» **The problem**
Could you reproduce, word for word, everything below from the line containing "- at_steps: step" down to the line containing "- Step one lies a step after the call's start", with both of those lines included and no others?

---------- Dataset excerpts

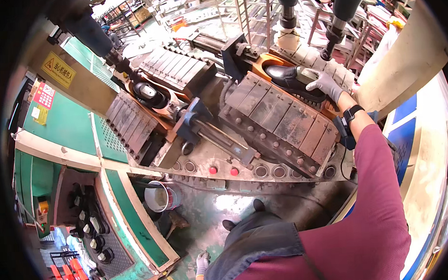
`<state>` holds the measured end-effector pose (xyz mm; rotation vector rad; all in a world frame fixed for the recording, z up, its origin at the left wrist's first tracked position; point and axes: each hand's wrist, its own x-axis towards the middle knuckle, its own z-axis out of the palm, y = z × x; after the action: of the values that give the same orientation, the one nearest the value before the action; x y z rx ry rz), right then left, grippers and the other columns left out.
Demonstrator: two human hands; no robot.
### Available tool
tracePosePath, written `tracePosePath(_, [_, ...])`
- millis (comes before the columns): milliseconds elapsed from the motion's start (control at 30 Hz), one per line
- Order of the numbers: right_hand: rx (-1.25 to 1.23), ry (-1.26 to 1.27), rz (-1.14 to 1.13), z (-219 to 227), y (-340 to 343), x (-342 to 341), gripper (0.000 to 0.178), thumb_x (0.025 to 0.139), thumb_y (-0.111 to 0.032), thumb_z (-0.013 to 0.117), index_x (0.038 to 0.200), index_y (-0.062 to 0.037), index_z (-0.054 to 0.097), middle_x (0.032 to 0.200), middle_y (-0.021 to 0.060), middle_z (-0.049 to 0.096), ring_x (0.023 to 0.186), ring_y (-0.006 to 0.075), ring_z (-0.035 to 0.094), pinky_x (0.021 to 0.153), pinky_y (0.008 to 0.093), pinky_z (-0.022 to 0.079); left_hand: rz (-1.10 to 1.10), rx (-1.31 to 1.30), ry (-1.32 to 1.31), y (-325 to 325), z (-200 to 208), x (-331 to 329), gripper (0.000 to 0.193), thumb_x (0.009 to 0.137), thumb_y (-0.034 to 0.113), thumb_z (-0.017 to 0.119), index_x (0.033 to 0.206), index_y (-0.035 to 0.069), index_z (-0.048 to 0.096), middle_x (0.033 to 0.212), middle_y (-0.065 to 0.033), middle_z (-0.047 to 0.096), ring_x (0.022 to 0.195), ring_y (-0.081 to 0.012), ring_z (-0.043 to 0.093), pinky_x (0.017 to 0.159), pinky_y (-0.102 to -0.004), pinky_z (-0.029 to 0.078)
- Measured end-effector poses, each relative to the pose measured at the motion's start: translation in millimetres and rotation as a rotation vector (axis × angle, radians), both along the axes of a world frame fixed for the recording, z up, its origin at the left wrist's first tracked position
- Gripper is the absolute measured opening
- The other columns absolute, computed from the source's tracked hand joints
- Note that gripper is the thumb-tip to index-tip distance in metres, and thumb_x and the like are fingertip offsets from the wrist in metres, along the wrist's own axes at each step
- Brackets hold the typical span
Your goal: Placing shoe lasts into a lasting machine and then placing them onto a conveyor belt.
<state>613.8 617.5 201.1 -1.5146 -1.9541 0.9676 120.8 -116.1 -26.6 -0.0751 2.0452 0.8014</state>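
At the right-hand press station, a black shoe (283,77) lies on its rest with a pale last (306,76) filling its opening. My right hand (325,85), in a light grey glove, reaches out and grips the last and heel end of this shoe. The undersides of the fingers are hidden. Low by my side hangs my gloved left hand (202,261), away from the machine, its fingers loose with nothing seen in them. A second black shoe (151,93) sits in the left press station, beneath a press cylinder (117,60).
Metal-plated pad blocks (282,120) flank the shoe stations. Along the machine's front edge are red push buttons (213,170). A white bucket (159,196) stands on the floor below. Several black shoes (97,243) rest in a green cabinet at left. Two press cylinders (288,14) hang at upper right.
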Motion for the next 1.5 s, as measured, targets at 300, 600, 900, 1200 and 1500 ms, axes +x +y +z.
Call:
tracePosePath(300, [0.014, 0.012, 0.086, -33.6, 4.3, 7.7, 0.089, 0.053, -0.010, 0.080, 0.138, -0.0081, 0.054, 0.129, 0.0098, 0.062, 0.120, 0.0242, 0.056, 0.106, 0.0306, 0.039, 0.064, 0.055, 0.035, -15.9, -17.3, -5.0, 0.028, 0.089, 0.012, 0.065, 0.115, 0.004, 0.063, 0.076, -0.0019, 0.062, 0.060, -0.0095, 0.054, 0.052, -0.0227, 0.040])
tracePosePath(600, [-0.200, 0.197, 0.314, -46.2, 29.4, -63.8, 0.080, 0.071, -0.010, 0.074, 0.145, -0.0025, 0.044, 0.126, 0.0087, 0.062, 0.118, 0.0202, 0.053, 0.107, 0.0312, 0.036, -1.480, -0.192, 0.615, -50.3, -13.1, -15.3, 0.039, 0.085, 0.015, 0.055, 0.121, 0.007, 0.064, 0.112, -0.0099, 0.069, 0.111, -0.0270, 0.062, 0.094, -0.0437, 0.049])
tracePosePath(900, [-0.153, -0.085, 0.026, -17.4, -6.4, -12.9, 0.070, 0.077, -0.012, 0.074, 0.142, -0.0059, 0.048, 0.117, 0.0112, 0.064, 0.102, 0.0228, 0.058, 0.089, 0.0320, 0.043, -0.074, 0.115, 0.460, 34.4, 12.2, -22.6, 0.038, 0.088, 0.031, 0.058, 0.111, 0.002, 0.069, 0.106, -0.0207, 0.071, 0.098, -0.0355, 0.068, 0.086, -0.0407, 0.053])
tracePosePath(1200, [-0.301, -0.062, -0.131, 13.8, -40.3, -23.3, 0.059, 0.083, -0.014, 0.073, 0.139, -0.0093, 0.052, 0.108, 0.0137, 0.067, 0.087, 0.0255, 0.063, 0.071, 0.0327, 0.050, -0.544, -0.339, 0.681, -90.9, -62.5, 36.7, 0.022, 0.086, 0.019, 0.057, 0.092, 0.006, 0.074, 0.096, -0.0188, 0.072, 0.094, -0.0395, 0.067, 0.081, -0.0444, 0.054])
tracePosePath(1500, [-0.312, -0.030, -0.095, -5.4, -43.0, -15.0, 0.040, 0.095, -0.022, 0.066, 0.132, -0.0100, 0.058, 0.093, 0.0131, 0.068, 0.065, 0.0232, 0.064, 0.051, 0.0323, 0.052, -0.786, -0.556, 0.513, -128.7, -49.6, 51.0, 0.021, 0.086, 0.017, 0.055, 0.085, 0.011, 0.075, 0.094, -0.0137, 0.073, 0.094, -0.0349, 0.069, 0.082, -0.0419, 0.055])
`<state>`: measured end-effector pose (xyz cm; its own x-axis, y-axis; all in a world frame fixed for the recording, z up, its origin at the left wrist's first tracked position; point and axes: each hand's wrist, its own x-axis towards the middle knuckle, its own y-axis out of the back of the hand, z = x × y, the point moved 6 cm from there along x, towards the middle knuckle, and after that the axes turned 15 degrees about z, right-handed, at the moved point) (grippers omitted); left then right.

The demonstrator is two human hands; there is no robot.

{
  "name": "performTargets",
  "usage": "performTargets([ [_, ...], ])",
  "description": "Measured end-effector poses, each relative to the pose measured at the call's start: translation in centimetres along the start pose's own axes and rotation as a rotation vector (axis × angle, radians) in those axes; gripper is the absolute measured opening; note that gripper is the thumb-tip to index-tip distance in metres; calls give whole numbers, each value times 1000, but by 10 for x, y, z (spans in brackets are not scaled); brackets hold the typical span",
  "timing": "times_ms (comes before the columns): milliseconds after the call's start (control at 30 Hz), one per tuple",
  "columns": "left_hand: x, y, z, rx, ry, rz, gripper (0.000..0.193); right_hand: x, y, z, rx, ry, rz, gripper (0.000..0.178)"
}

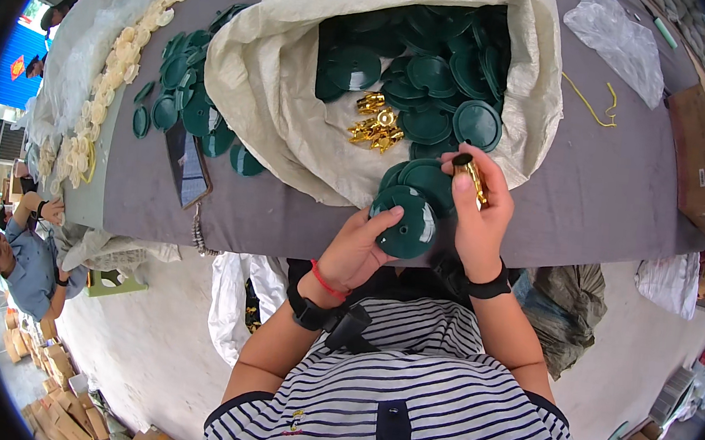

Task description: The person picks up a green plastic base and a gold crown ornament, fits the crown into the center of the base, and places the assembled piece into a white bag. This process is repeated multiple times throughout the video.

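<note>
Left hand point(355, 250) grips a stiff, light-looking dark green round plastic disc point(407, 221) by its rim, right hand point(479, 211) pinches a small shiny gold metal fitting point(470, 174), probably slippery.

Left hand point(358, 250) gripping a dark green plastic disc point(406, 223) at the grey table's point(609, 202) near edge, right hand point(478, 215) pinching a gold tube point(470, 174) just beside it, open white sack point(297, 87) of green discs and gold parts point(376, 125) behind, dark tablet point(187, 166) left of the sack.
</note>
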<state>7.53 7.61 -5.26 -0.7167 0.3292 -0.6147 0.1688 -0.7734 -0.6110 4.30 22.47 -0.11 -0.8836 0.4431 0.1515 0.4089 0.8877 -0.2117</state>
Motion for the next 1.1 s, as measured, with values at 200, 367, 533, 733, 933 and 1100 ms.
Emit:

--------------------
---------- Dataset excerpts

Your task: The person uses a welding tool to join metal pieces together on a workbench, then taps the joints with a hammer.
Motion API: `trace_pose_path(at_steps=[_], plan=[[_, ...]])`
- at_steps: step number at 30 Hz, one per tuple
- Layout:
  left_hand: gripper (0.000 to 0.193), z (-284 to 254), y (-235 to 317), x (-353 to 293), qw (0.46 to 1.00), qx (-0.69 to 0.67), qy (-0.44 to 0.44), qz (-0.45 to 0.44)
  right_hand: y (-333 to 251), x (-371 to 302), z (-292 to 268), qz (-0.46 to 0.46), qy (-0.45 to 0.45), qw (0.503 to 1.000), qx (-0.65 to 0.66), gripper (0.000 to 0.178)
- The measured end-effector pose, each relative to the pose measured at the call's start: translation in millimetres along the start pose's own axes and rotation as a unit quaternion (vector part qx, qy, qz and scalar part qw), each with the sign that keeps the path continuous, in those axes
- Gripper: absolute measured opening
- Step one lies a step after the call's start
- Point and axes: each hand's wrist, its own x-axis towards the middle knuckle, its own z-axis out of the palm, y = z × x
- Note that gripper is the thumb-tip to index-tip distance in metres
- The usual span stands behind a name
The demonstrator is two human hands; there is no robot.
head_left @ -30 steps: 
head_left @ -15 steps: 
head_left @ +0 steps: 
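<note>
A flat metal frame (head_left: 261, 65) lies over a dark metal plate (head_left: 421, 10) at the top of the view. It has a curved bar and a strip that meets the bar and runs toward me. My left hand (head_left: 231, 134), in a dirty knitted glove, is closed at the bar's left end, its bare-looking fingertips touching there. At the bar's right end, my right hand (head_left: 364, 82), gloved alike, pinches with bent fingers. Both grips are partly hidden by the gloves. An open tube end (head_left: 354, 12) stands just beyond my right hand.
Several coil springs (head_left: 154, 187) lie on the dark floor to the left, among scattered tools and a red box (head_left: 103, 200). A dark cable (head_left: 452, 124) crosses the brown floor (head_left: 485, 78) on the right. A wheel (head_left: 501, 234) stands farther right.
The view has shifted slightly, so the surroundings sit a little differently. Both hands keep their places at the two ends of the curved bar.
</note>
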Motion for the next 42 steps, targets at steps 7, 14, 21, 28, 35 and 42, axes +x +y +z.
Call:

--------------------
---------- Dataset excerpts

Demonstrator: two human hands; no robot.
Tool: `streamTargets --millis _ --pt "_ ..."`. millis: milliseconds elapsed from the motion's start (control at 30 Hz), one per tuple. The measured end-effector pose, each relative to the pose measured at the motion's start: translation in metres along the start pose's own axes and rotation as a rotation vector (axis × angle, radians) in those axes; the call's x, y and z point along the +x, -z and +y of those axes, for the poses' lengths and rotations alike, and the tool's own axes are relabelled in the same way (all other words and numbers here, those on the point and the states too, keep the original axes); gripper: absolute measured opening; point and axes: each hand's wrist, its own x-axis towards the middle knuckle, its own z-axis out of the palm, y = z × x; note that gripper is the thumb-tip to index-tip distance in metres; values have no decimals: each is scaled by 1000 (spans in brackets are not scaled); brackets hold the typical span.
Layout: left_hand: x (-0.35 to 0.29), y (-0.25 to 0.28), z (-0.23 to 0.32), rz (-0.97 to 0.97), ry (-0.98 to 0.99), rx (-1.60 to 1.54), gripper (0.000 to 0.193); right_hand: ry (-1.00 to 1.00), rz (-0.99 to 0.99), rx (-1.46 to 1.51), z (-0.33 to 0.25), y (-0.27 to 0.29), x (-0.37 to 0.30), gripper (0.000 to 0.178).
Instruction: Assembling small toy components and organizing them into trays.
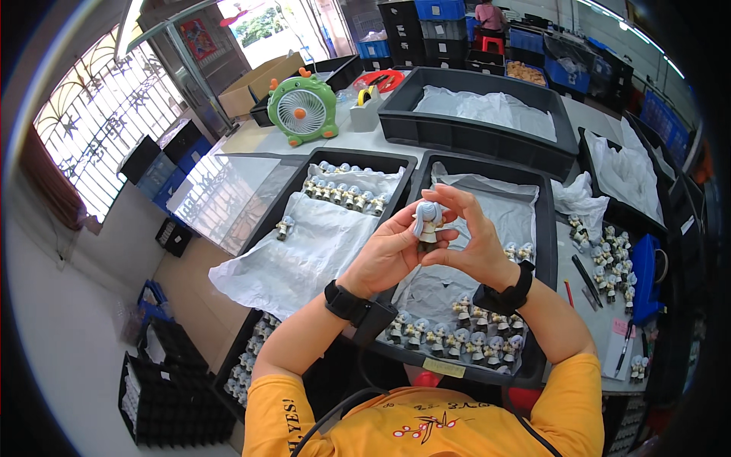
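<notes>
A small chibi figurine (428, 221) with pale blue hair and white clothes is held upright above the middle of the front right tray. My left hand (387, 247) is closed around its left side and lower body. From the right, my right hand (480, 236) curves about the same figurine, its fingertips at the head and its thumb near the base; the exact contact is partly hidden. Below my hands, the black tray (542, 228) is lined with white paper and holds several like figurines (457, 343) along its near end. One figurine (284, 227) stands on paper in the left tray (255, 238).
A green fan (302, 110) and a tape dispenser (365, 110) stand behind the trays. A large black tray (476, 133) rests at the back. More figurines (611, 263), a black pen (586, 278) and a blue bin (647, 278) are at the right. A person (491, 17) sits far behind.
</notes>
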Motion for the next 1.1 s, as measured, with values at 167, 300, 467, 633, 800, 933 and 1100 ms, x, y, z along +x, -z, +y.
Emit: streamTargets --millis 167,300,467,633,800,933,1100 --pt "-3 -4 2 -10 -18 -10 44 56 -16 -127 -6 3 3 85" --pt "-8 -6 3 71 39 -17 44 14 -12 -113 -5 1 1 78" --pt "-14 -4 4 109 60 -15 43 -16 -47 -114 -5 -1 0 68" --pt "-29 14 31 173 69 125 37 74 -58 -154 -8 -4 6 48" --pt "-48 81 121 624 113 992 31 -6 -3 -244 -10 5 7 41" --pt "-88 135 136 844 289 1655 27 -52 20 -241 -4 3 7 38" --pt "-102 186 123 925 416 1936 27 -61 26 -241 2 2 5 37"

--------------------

» **Answer to this task**
- at_steps: step number at 30 Hz, one per tuple
- Layout:
  left_hand: gripper (0.000 to 0.193), z (-284 to 254), y (-235 to 317), x (-353 to 293), qw (0.46 to 1.00), qx (-0.69 to 0.67), qy (-0.44 to 0.44), qz (-0.45 to 0.44)
  right_hand: y (-333 to 251), x (-371 to 302), z (-292 to 268), qz (-0.46 to 0.46), qy (-0.45 to 0.45), qw (0.503 to 1.000), qx (-0.65 to 0.66), gripper (0.000 to 0.178)
- The measured end-effector pose, each relative to the pose measured at the call's start: translation in millimetres along the start pose's own axes and rotation as a unit quaternion (vector part qx, qy, qz and scalar part qw), each with the sign that keeps the path continuous, in those axes
- Gripper: absolute measured opening
- Step one lies a step after the call's start

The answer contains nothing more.